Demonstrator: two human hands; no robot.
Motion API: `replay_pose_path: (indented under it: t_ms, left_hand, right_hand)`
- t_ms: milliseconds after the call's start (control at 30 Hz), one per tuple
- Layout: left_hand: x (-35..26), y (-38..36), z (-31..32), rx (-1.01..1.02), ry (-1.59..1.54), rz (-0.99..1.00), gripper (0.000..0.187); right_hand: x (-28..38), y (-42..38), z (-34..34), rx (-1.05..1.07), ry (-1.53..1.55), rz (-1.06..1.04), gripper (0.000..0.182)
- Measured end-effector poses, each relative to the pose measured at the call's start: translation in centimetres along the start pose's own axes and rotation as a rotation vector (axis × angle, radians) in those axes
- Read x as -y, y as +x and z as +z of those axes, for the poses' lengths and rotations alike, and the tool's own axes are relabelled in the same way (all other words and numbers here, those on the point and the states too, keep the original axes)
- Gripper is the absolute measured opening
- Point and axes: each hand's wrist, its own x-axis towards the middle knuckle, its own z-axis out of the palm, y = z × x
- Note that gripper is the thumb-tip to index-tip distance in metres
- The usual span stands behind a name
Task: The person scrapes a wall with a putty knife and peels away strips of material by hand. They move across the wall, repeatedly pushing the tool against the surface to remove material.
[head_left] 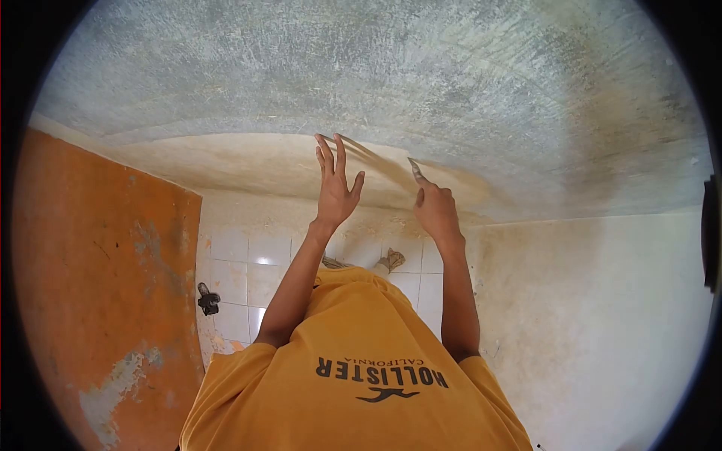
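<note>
A wall with a mottled grey-blue surface (361, 68) fills the view in front of me. Below it runs a cream layer (248, 161) with an uneven upper edge. My left hand (336, 184) is open with fingers spread, the tips at that edge, resting on or very near the wall. My right hand (438, 210) is closed round a small scraper, its index finger stretched along it. The scraper's narrow greyish blade (415, 170) points up at the boundary between cream and grey; its handle is hidden in my hand.
An orange wall (105, 263) with peeled patches stands at the left, a pale wall (594, 301) at the right. White floor tiles (248, 278) carry scattered flakes and a black object (208, 298). My feet (392, 259) are close to the wall.
</note>
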Motion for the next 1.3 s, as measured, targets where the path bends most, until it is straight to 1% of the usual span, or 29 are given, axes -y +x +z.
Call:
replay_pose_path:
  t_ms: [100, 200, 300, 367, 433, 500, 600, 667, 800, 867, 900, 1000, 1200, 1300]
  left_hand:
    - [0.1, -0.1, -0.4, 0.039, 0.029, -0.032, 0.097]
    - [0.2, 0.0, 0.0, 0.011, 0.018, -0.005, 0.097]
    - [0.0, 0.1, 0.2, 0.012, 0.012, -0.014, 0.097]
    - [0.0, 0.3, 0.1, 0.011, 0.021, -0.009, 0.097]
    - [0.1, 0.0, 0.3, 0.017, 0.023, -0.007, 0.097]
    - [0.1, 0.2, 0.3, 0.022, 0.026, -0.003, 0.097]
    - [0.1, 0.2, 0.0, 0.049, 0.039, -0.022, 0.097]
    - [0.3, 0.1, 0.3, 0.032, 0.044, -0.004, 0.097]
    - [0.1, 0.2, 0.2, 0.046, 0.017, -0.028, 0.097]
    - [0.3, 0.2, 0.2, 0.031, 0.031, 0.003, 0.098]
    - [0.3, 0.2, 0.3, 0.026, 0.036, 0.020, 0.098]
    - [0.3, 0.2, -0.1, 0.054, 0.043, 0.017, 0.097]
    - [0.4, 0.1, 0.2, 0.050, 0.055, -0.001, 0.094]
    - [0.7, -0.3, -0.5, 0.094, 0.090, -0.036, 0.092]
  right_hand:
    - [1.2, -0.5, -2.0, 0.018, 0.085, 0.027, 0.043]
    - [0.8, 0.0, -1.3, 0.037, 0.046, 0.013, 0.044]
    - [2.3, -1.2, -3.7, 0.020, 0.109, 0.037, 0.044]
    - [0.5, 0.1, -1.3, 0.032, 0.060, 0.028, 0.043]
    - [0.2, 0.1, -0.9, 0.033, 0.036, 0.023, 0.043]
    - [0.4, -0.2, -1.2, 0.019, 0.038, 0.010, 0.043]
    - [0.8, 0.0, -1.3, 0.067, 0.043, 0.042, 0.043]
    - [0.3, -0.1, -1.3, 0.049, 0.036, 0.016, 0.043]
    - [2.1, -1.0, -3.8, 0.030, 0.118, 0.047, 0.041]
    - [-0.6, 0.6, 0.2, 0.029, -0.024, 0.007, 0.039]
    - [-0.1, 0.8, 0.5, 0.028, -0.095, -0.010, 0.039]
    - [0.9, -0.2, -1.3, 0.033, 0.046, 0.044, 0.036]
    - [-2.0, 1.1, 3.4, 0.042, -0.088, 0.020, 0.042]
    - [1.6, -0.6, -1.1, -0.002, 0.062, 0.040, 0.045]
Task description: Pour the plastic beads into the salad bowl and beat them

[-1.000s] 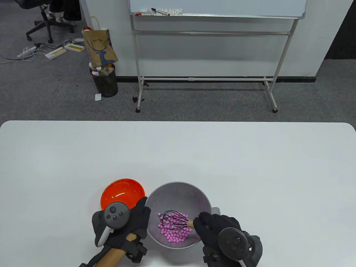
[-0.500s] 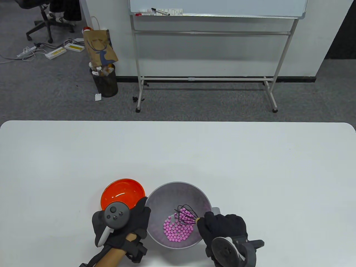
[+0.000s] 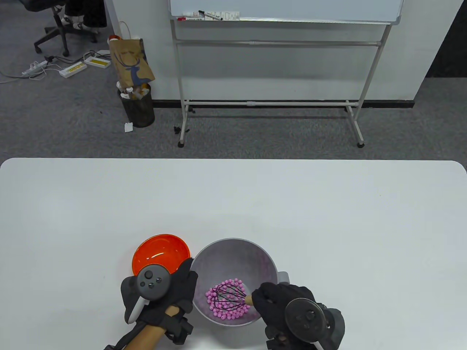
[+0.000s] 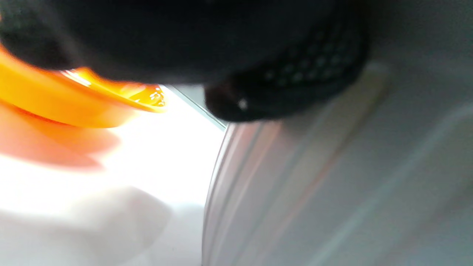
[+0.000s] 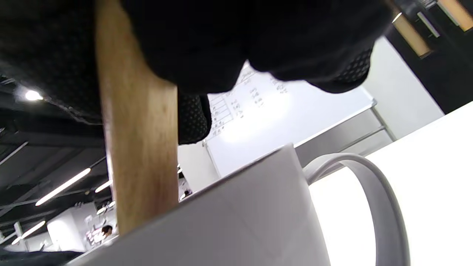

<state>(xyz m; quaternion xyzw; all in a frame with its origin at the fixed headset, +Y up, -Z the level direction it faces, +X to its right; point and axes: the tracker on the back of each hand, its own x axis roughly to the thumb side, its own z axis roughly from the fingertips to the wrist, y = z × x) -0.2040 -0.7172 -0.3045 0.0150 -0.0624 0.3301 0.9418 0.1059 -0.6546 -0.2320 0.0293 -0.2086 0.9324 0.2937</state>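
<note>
A grey salad bowl with a handle stands near the table's front edge and holds a heap of pink plastic beads. A black wire whisk with a wooden handle lies in the beads. My right hand grips that wooden handle at the bowl's right rim. My left hand holds the bowl's left rim, and in the left wrist view its fingers lie against the bowl's outer wall. An empty orange bowl sits just left of the salad bowl.
The wide white table stretches far and to both sides of the bowls. Beyond it are grey carpet, a whiteboard stand and a waste bin with a paper bag.
The whisk swung from the bowl's middle to its right side and back toward the left, pushing the beads around. My left hand and both bowls stayed still.
</note>
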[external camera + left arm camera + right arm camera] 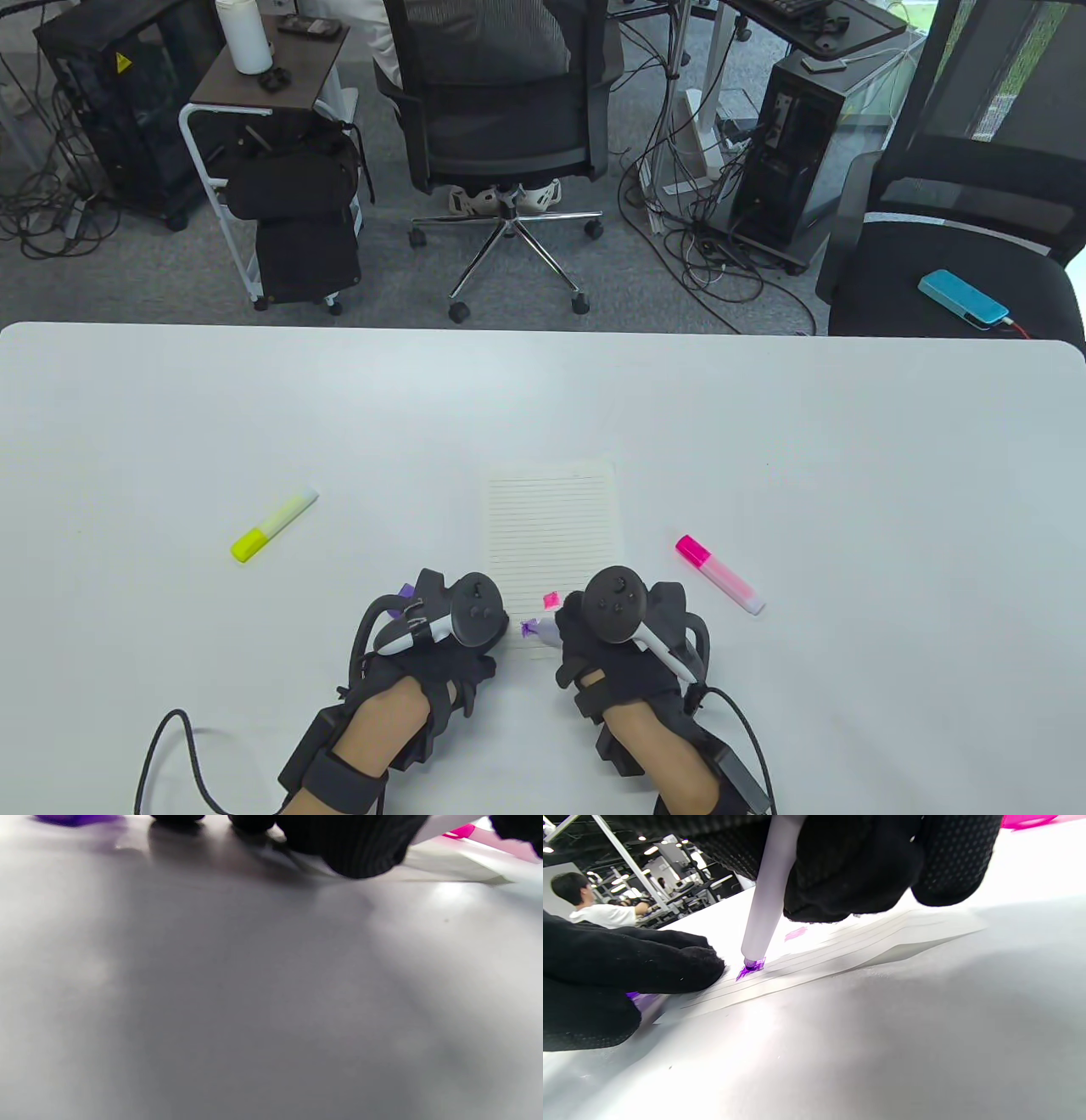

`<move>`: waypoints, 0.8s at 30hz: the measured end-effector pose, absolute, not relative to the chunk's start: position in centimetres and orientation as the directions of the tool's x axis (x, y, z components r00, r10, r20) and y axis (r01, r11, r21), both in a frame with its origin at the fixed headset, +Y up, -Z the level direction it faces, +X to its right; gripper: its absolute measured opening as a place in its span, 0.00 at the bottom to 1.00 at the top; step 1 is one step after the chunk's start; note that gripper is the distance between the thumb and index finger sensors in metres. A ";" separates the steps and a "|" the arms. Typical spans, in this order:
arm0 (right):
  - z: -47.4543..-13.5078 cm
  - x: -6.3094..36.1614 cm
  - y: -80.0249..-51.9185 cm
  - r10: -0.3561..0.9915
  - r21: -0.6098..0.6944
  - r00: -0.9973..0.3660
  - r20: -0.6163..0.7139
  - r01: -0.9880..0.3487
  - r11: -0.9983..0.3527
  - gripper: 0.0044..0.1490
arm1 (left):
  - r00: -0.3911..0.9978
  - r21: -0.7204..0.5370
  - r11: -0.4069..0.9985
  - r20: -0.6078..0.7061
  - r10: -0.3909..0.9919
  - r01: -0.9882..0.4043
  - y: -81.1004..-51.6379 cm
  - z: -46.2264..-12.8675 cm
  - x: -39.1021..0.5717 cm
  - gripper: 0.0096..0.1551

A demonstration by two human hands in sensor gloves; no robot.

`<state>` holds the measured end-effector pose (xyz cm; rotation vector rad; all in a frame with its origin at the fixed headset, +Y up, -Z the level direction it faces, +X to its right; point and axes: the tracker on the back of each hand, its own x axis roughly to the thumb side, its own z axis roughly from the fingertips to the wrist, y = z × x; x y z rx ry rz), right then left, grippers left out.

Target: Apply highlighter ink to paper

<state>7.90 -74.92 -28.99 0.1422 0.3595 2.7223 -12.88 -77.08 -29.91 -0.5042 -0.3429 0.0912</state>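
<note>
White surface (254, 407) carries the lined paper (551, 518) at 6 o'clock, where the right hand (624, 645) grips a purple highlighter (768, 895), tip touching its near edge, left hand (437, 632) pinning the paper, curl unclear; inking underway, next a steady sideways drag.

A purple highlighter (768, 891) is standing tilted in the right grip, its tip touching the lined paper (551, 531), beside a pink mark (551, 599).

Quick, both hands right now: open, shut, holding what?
Left hand: rests at the paper's near edge; grip cannot be told.
Right hand: grips the purple highlighter, tip on the paper.
</note>
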 end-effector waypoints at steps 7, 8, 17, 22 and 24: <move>-29.0 8.0 -75.0 0.387 0.272 -0.921 0.045 -0.361 -0.892 0.24 | 0.939 -0.488 0.873 0.299 0.169 -0.002 -77.1 -29.9 -12.9 0.37; -29.0 8.1 -74.8 0.386 0.260 -0.922 0.043 -0.363 -0.895 0.24 | 0.939 -0.488 0.873 0.299 0.170 -0.002 -77.1 -29.9 -12.9 0.37; -28.9 10.0 -74.4 0.607 0.144 -0.789 0.093 -0.593 -0.792 0.26 | 0.936 -0.484 0.875 0.307 0.173 -0.003 -77.1 -29.9 -13.0 0.37; -29.0 10.9 -74.4 0.727 0.115 -0.674 0.134 -0.718 -0.687 0.28 | 0.929 -0.479 0.878 0.317 0.189 -0.015 -77.1 -30.0 -13.2 0.38; -28.9 10.9 -74.3 0.742 0.107 -0.650 0.163 -0.736 -0.668 0.29 | 0.926 -0.472 0.881 0.322 0.198 -0.024 -77.0 -30.1 -13.4 0.37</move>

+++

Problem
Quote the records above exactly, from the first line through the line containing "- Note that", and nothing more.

Answer section
Demonstrator: two human hands; no robot.
Motion API: `replay_pose_path: (indented under it: t_ms, left_hand, right_hand)`
- t_ms: milliseconds after the call's start (control at 30 Hz), one per tuple
- Layout: left_hand: x (-35..26), y (-38..36), z (-31..32), rx (-1.01..1.02), ry (-1.59..1.54), rz (-0.99..1.00), gripper (0.000..0.187); right_hand: x (-28..38), y (-42..38), z (-34..34), rx (-1.05..1.07), ry (-1.53..1.55), rz (-1.06..1.04), gripper (0.000..0.182)
- Measured end-effector poses, each relative to the pose measured at the call's start: translation in centimetres along the start pose's own axes and rotation as a rotation vector (axis × angle, radians) in those axes
- Read x as -y, y as +x and z as +z of those axes, for the poses' lengths and rotations alike, and the tool's own axes are relabelled in the same way (all other words and numbers here, those on the point and the states too, keep the original axes)
- Gripper is the absolute measured opening
- Point and axes: each hand's wrist, its own x-axis towards the middle knuckle, its own z-axis out of the palm, y = z × x
- Note that gripper is the thumb-tip to index-tip distance in metres

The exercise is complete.